GOAL OF THE EXERCISE » Count every line in the entries that holds the word "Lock". The reply is that count alone.

Records from a collection »
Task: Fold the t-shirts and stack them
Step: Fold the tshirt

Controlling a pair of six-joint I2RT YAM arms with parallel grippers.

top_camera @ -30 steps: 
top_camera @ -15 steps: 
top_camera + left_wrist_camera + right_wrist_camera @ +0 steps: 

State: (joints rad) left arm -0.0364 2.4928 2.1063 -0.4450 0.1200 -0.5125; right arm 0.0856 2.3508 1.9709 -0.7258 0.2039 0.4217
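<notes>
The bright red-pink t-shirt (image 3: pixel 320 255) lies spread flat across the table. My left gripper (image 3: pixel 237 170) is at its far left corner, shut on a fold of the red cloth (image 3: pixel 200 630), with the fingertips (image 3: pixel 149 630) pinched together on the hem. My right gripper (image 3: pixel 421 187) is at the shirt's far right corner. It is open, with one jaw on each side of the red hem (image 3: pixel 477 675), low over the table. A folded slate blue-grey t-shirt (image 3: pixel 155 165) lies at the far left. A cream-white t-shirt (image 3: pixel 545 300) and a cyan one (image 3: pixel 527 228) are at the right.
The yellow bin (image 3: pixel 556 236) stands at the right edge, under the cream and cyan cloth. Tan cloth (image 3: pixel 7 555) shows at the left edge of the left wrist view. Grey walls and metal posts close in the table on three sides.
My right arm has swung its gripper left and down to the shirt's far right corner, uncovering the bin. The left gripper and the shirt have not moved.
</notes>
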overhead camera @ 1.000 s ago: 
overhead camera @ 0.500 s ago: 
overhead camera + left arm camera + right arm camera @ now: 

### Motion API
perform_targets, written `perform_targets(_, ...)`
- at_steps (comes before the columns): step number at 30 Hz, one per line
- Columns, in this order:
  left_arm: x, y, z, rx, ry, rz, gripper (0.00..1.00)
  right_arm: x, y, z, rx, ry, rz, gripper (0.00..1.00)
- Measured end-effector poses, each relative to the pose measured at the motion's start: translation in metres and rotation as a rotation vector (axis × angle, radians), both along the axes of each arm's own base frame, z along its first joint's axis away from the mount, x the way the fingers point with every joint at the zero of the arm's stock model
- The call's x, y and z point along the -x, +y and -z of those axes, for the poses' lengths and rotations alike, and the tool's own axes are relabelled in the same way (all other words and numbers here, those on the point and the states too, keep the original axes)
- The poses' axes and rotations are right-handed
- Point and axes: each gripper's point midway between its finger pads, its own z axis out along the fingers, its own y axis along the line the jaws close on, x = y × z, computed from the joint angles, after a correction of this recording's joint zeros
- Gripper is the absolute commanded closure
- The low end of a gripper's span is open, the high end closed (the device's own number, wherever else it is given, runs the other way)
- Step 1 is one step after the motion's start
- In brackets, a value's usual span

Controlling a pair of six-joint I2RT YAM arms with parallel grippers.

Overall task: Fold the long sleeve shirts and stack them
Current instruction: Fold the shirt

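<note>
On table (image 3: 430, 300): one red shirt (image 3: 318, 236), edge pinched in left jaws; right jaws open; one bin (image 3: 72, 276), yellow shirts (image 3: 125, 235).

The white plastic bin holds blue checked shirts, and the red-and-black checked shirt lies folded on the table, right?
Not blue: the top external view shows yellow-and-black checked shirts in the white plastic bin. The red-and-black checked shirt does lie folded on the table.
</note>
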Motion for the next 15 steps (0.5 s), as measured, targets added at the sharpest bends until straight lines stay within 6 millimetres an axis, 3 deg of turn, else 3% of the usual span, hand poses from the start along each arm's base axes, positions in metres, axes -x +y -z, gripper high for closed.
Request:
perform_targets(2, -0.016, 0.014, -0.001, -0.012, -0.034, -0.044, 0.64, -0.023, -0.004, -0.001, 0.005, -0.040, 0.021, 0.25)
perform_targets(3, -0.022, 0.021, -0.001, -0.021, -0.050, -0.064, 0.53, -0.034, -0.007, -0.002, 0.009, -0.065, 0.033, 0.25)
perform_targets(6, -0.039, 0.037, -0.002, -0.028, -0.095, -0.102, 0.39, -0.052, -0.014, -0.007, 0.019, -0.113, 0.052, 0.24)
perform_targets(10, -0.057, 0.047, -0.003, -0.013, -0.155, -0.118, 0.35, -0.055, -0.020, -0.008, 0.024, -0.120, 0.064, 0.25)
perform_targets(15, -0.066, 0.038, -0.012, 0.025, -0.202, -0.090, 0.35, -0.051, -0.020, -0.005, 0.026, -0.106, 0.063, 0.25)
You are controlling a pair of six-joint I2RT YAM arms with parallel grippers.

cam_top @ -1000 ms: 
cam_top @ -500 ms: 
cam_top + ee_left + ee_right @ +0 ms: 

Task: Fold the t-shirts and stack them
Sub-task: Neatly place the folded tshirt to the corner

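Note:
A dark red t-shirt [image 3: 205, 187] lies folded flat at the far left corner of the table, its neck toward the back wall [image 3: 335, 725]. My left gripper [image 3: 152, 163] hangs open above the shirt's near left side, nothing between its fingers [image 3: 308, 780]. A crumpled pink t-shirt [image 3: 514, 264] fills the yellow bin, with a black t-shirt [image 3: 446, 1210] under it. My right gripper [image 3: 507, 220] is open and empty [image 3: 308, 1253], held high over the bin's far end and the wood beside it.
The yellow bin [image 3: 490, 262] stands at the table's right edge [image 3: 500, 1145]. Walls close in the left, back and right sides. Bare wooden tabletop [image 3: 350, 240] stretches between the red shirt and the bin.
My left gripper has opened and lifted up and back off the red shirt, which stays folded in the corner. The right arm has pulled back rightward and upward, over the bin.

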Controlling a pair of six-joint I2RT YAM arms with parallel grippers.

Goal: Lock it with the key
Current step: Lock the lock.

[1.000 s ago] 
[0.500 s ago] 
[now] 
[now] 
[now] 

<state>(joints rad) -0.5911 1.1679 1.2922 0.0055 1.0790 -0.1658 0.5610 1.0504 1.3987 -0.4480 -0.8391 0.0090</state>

TASK SOLUTION » 2